In Reversal of GDP Growth Trend, Knowledge-Related Investment Slows Slightly in 4Q22

We had some good economic news yesterday as the BEA’s Advanced Estimate showed GDP grew by an annual rate of 2.9% in 4Q 2022 and 2.1% for all of 2022. That is the second straight quarter of GDP growth after declines in both 1Q 2022 and 2Q 2022.

However, the data shows a decline in investment in knowledge-related areas [information processing equipment, software, and R&D]. The decline was largely in information processing equipment, where investment dropped by over 6.4%. Investment in R&D declined by 0.2% whereas investment in software grew by 3.2%. This is only the second time since the beginning of the pandemic that investment in knowledge-related areas has declined.

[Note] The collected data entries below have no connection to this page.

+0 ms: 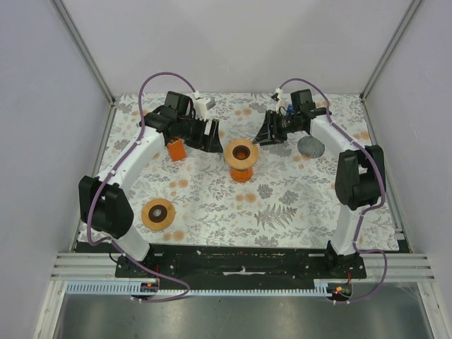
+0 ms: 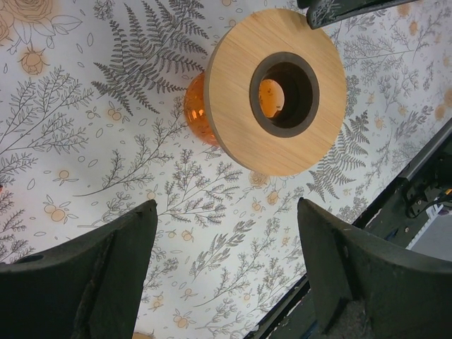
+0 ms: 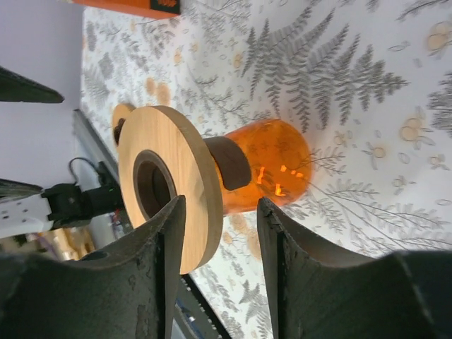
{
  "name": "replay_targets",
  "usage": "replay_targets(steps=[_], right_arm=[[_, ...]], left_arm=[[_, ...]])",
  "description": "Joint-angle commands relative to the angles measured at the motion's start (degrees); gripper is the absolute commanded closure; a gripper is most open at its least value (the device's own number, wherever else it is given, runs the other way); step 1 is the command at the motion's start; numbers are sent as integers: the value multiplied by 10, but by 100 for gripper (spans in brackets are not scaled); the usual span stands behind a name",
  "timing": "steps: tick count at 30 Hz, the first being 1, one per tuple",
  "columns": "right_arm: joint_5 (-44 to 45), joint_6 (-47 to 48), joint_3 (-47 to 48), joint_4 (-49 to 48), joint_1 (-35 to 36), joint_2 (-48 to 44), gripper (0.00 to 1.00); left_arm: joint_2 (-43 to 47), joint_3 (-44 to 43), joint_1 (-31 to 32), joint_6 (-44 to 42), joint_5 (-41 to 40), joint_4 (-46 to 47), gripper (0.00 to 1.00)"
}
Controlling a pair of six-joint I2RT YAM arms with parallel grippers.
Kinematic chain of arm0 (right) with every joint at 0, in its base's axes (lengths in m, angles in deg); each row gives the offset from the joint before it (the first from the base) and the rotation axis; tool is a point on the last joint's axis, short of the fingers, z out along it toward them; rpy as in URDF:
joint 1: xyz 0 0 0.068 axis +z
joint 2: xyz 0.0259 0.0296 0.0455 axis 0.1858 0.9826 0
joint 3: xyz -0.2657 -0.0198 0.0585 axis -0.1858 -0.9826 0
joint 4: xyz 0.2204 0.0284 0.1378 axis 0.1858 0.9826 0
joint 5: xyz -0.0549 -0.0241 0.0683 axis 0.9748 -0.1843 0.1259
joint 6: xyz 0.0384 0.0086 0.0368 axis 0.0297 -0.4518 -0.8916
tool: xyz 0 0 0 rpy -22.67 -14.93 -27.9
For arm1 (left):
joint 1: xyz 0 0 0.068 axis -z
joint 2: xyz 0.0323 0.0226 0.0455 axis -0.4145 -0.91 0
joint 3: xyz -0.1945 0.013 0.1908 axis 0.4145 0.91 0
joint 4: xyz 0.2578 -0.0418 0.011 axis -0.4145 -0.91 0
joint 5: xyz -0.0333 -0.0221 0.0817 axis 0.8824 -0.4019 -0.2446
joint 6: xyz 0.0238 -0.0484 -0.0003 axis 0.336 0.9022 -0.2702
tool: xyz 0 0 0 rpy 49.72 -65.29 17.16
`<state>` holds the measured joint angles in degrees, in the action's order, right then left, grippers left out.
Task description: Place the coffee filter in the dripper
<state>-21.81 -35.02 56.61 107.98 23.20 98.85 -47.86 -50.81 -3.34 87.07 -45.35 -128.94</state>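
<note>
The dripper point(image 1: 241, 159) is an orange glass body with a wooden ring on top, standing mid-table. It also shows in the left wrist view point(image 2: 275, 92) and the right wrist view point(image 3: 212, 176). A grey round object point(image 1: 311, 146), apparently the coffee filter, lies on the table to the right of the dripper, beside the right arm. My left gripper point(image 1: 212, 134) point(image 2: 227, 208) is open and empty just left of the dripper. My right gripper point(image 1: 263, 135) point(image 3: 220, 205) is open and empty just right of it, its jaws level with the ring's edge.
An orange box point(image 1: 175, 150) point(image 3: 134, 6) stands left of the dripper under the left arm. A second wooden ring point(image 1: 158, 213) point(image 3: 120, 116) lies near the front left. The right gripper's tip point(image 2: 339, 8) shows just beyond the dripper in the left wrist view. White walls enclose the floral table point(image 1: 282, 205).
</note>
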Motion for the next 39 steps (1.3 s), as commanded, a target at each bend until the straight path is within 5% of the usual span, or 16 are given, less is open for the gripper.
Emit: replay_targets(steps=[1,7,13,20,39], right_arm=[[100,58,51,49,-4,-57,46],[334,128,50,79,-29,-108,32],[510,155,25,82,-80,-107,33],[480,152,35,87,-141,-55,41],[481,160,70,95,-162,20,49]], left_arm=[[3,-11,3,-4,6,4,15],[16,-9,2,-16,-14,2,15],[20,-9,3,-35,-14,2,15],[23,-6,3,-37,-16,3,16],[28,-6,3,-41,-24,2,17]])
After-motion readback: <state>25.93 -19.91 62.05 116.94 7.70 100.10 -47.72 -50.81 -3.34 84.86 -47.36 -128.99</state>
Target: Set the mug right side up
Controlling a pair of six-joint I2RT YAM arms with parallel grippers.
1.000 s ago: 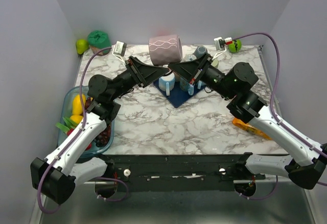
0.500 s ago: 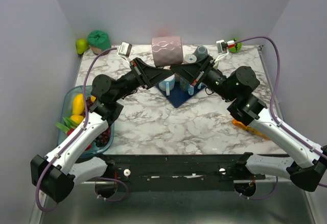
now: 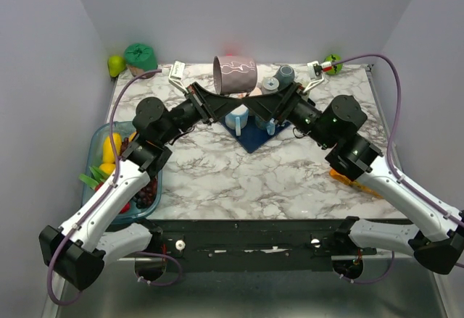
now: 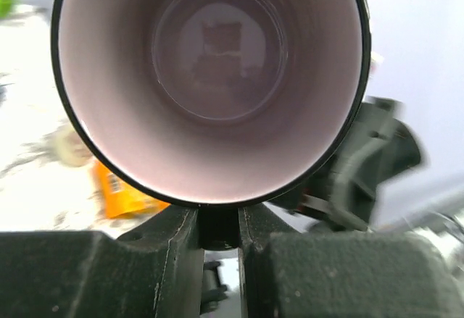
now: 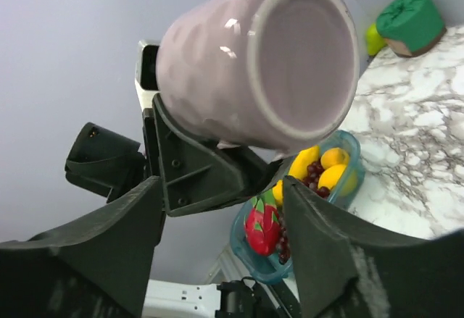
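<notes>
Since a second ago the right claw (image 5: 221,184) has sprung apart, and the mug (image 3: 234,74) has swung from lying sideways to a steeper tilt, high over the back of the bench (image 3: 290,173). At the bench's left edge, well clear of the work, a tub (image 3: 92,148) holds yellow fruit (image 3: 110,150), grapes (image 3: 145,195) and a red fruit (image 5: 262,227). The empty mug hangs by its rim, pinched in the left claw (image 4: 217,220), its base facing the spread right claw. This looks like a handover so it can be set down upright.
</notes>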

Overall business (non-residential fixed) investment was up slightly, led by strong growth in investment in transportation equipment.

Obviously, those knowledge-related sectors make up only a small fraction of our $25 trillion economy. But the willingness of businesses to invest in knowledge-related areas is a strong indicator of future economic growth. In that regard, the slowdown in information processing equipment investment should be seen as at least a yellow flag warning.

[Note: I define knowledge-related investment as the combination of investment in Information Processing Equipment, R&D, and Software. The first of these three categories is reported in the GDP data as a subcategory of Non-residential Fixed Investment: Equipment. The latter two are reported as subcategories of Non-residential Fixed Investment: Intellectual Property Products.]

Covid-19, the Great Resignation, job and economic reallocation, productivity, and “destruction without creation”

The so-called “Great Resignation” of 2021-22 saw a massive job reset due to Covid-19. Maybe more accurately called the “Great Reshuffle” as more workers changed jobs rather than simply dropping out of the labor force, this somewhat unique shift in the workforce offers us a natural experiment. Theory says that productive is increased by moving resources (such as labor) from low productive uses (firms) to higher productive uses (firms). If that is true then the movement (reallocation) of all these workers should result in higher productivity. In essence, the Great Resignation should be a manifestation of creative destruction.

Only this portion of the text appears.